Problem statement: Please retype the data below in full.

Data excerpt:
BEGIN
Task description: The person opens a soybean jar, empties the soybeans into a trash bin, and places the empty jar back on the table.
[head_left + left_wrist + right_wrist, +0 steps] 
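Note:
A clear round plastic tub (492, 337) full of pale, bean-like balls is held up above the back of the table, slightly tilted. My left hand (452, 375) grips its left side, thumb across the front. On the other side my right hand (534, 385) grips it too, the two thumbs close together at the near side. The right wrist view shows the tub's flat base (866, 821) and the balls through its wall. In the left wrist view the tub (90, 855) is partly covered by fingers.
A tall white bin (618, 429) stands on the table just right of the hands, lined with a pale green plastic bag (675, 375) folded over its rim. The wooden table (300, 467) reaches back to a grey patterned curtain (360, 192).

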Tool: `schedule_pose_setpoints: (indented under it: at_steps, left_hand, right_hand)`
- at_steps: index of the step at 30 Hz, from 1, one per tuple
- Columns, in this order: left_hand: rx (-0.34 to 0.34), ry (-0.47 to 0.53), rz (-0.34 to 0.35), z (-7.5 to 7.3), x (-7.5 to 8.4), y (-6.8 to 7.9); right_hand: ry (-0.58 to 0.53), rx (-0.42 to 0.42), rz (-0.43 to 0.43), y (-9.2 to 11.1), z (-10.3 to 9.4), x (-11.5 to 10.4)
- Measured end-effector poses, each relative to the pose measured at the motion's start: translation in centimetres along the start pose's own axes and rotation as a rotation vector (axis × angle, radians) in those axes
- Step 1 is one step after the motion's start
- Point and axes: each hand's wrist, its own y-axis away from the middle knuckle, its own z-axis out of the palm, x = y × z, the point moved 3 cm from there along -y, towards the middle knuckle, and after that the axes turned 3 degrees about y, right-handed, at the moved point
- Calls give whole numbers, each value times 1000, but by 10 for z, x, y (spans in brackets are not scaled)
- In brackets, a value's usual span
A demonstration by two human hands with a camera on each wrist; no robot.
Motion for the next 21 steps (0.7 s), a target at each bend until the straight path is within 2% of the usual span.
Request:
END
Task answer:
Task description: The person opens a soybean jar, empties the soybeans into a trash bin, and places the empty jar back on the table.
[head_left + left_wrist + right_wrist, +0 steps] 
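Note:
A clear round plastic tub (492, 337) full of pale, bean-like balls is held up above the back of the table, slightly tilted. My left hand (452, 375) grips its left side, thumb across the front. On the other side my right hand (534, 385) grips it too, the two thumbs close together at the near side. The right wrist view shows the tub's flat base (866, 821) and the balls through its wall. In the left wrist view the tub (90, 855) is partly covered by fingers.
A tall white bin (618, 429) stands on the table just right of the hands, lined with a pale green plastic bag (675, 375) folded over its rim. The wooden table (300, 467) reaches back to a grey patterned curtain (360, 192).
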
Tool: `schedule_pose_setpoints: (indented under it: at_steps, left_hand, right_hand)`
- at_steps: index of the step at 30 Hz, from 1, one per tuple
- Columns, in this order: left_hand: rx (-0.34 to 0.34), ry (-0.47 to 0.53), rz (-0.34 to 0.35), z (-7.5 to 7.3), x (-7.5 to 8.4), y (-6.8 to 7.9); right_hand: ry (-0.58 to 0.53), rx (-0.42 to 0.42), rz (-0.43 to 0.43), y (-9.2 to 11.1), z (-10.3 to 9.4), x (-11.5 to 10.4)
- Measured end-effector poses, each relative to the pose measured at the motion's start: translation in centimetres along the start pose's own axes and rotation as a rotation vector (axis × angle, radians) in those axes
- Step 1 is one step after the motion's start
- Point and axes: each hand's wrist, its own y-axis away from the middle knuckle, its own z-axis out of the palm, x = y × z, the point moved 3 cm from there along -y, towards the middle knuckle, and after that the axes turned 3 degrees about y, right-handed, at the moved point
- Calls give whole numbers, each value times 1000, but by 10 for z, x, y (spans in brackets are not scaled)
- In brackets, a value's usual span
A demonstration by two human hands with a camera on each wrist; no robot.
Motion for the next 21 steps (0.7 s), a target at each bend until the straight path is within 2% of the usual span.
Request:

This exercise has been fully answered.